--- MATERIAL PROVIDED ---
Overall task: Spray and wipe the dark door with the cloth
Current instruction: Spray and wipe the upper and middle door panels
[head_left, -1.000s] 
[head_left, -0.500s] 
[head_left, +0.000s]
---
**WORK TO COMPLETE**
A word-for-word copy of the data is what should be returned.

**SOLUTION TO THIS PROBLEM**
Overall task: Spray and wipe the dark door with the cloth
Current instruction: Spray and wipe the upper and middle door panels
[head_left, -1.000s] 
[head_left, -0.500s] 
[head_left, +0.000s]

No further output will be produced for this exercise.